## HOW TO COMPLETE THIS TASK
When you copy the material below, keep every line exact and leave each picture out.
□ □ □
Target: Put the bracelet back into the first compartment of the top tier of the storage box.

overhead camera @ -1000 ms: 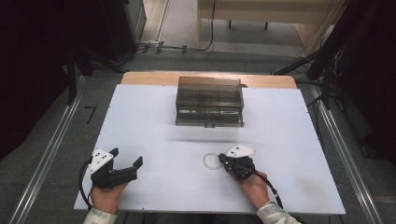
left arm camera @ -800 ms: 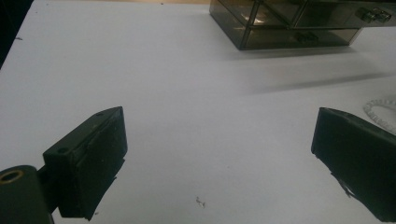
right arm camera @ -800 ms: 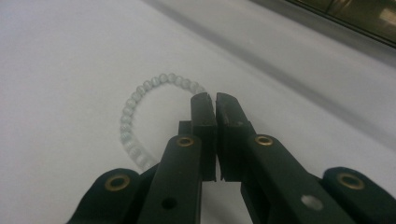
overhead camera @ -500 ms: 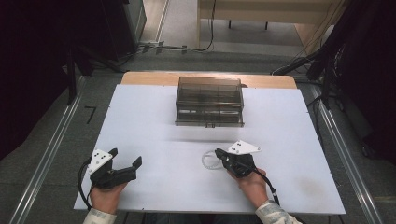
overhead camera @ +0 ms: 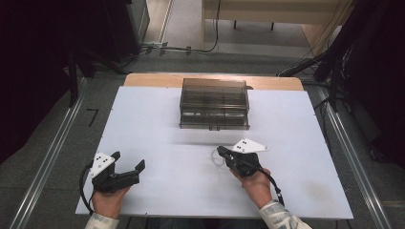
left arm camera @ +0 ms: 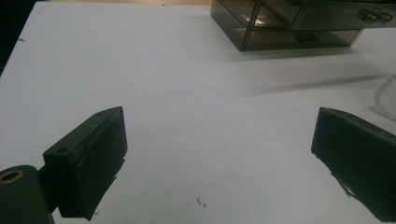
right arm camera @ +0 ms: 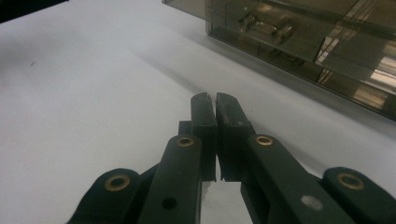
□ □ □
## THE COMPLETED TASK
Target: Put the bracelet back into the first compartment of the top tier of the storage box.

overhead camera @ -1000 ms: 
left arm camera @ -800 ms: 
right arm camera @ -800 ms: 
overhead camera @ -500 ms: 
overhead camera @ +0 ms: 
left arm camera @ +0 ms: 
right arm camera @ +0 ms: 

As written, the answer is complete.